◆ WHAT IS EXPECTED ◆
Could you output the listing that follows exactly, without its images?

** Opening DATA block **

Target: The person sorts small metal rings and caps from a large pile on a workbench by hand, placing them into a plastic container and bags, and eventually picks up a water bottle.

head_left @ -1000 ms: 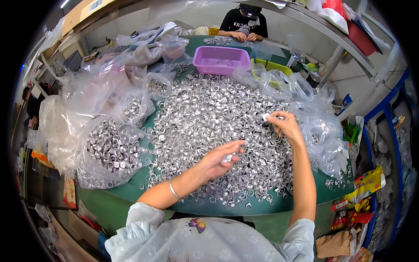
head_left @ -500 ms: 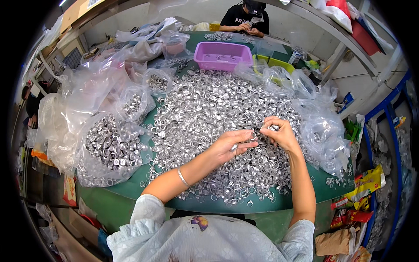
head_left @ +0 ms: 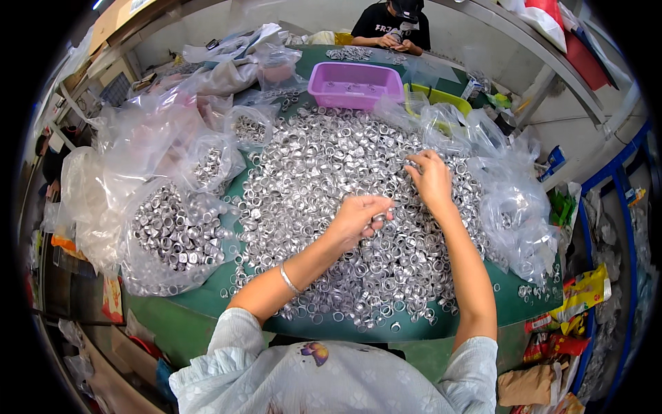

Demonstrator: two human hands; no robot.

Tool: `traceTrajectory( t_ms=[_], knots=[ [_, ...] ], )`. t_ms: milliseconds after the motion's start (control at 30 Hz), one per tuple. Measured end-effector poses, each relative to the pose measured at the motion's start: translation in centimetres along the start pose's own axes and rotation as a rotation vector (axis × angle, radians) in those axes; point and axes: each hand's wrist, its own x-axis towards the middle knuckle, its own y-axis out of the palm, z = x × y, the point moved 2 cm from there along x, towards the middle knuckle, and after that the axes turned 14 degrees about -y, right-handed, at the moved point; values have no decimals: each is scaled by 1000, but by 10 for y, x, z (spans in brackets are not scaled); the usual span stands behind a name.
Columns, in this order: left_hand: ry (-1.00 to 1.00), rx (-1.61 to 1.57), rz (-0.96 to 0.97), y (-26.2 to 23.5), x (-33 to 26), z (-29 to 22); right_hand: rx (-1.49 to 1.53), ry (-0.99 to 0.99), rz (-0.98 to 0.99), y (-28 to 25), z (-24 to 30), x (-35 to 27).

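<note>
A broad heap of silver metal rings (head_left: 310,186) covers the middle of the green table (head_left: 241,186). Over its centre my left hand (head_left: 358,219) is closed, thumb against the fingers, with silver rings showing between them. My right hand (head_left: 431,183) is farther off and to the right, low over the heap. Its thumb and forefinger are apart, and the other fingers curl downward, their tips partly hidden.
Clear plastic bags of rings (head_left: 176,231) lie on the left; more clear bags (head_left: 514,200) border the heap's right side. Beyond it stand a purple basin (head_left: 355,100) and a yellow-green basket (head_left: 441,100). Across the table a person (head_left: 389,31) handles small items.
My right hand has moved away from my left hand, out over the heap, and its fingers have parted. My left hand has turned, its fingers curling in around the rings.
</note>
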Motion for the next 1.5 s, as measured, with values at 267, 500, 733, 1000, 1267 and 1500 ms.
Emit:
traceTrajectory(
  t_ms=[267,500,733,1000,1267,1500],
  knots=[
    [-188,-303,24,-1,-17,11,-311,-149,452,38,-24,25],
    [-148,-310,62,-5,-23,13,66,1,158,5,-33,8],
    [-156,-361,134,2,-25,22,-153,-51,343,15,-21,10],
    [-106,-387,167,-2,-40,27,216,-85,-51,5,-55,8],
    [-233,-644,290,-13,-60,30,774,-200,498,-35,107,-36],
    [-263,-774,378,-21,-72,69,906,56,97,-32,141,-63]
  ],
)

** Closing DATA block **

◆ WRITTEN REPLY ◆
Target: The person sorts small metal rings and caps from a large pile on a workbench by hand, placing them into a plastic container and bags, and eventually picks up a water bottle.

head_left @ -1000 ms: 
head_left @ -500 ms: 
head_left @ +0 ms: 

Demonstrator: two human hands; no robot.

Tool: `traceTrajectory( t_ms=[_], knots=[ [_, ...] ], )`. t_ms: milliseconds after the motion's start (control at 30 Hz), one per tuple. Measured end-effector poses, each relative to the pose measured at the motion's start: translation in centimetres along the start pose's own axes and rotation as a rotation vector (axis × angle, radians) in those axes; point and axes: each hand's wrist, its own x-axis towards the middle knuckle, its own y-axis out of the palm, z = x × y, the point moved 2 cm from there along x, towards the middle knuckle, and after that the axes turned 14 degrees about -y, right-handed, at the moved point; values have no decimals: each is scaled by 1000, but by 10 for y, x, z (spans in brackets are not scaled); the usual span stands behind a name.
Columns, in this order: left_hand: ry (-1.00 to 1.00), rx (-1.61 to 1.57), rz (-0.96 to 0.97), y (-26.2 to 23.5), x (-33 to 26), z (-29 to 22); right_hand: rx (-1.49 to 1.53), ry (-0.99 to 0.99), rz (-0.98 to 0.99), y (-28 to 25), z (-24 to 30), x (-35 to 27).

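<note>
A broad heap of silver metal rings (head_left: 310,186) covers the middle of the green table (head_left: 241,186). Over its centre my left hand (head_left: 358,219) is closed, thumb against the fingers, with silver rings showing between them. My right hand (head_left: 431,183) is farther off and to the right, low over the heap. Its thumb and forefinger are apart, and the other fingers curl downward, their tips partly hidden.
Clear plastic bags of rings (head_left: 176,231) lie on the left; more clear bags (head_left: 514,200) border the heap's right side. Beyond it stand a purple basin (head_left: 355,100) and a yellow-green basket (head_left: 441,100). Across the table a person (head_left: 389,31) handles small items.
My right hand has moved away from my left hand, out over the heap, and its fingers have parted. My left hand has turned, its fingers curling in around the rings.
</note>
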Motion for the next 1.5 s, as measured, with values at 267, 500, 733, 1000, 1267 and 1500 ms.
Emit:
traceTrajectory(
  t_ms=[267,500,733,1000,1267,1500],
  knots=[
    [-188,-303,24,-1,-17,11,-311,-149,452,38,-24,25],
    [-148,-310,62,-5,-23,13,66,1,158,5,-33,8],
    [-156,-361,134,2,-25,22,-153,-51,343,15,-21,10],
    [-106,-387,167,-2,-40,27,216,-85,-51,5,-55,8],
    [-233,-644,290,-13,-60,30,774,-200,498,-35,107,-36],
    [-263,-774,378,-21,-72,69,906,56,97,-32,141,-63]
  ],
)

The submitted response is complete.